12. In another judgment, the Hon'ble Apex Court in the case of Sanghi Brothers (Indore) Pvt. Ltd. Vs. Sanjay Choudhary & others reported in 2010(1) M.P.J.R. (SC) 36 has held as under:-

"10. After analyzing the terminology used in the three pairs of sections it was held that despite the differences there is no scope for doubt that at the stage at which the court is required to consider the question of framing of charge, the test of a prima facie case to be applied.
11. The present case is not one where the High Court ought to have interfered with the order of framing the charge.
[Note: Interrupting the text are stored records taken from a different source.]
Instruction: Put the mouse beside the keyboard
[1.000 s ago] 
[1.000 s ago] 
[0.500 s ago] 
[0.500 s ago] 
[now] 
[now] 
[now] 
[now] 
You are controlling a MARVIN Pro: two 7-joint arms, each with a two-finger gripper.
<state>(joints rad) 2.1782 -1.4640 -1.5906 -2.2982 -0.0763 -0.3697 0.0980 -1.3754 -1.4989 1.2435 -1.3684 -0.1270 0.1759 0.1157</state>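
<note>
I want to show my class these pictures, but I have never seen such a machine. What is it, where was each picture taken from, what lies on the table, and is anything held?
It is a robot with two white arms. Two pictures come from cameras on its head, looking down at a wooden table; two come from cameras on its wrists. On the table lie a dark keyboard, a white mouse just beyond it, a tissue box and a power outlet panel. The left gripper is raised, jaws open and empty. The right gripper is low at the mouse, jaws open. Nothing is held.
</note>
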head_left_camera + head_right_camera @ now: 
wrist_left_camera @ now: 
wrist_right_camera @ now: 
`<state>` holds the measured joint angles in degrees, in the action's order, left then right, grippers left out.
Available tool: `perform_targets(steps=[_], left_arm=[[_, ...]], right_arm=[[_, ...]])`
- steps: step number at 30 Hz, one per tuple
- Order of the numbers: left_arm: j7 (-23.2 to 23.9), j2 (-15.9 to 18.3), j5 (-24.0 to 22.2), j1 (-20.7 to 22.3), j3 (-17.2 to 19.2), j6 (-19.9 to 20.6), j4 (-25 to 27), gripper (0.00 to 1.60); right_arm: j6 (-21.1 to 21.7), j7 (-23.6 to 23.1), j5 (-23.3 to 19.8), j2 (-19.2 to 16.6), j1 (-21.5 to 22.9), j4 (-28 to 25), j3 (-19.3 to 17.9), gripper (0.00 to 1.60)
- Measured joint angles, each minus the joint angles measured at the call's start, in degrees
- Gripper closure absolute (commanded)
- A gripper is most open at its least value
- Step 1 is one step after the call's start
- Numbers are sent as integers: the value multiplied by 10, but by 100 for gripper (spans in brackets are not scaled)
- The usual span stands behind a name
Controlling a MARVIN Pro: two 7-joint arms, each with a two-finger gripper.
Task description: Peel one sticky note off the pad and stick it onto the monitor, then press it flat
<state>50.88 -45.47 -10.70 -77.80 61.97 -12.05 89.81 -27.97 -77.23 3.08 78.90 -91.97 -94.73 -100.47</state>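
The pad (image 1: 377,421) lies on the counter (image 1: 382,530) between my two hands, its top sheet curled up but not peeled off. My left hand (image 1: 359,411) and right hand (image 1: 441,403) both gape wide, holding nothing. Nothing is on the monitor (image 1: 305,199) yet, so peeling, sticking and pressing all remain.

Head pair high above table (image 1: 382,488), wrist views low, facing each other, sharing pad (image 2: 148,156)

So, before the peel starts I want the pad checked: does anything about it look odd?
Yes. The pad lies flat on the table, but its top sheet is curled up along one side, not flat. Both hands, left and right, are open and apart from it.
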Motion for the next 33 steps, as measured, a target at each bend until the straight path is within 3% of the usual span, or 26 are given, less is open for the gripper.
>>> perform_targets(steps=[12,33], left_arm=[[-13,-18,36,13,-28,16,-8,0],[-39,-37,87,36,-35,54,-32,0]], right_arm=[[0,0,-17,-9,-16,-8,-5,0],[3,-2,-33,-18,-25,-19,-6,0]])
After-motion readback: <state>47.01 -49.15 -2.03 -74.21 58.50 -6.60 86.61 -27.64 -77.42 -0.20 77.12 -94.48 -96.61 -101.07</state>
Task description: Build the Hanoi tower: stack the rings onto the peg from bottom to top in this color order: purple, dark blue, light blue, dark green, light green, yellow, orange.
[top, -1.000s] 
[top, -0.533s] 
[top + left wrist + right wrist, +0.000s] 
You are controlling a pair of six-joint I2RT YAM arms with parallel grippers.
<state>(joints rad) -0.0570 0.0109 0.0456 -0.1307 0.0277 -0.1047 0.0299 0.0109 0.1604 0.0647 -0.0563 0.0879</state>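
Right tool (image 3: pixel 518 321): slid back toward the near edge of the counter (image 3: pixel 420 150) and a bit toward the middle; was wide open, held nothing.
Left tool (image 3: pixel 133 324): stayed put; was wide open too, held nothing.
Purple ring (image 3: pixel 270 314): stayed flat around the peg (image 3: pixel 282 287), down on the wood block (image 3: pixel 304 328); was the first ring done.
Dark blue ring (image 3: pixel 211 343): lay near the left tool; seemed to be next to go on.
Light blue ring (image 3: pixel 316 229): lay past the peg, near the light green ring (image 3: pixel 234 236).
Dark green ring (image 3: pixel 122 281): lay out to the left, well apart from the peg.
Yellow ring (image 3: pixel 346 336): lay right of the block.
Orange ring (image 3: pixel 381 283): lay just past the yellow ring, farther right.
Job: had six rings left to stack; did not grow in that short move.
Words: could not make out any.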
As rightly submitted by learned counsel for the appellant, even if there is a strong suspicion about the commission of offence and the involvement of the 8 Cr.R. No. 1345/2017 accused, it is sufficient for the court to frame a charge. At that stage, there is no necessity of formulating the opinion about the prospect of conviction. That being so, the impugned order of the High Court cannot be sustained and is set aside. The appeal is allowed."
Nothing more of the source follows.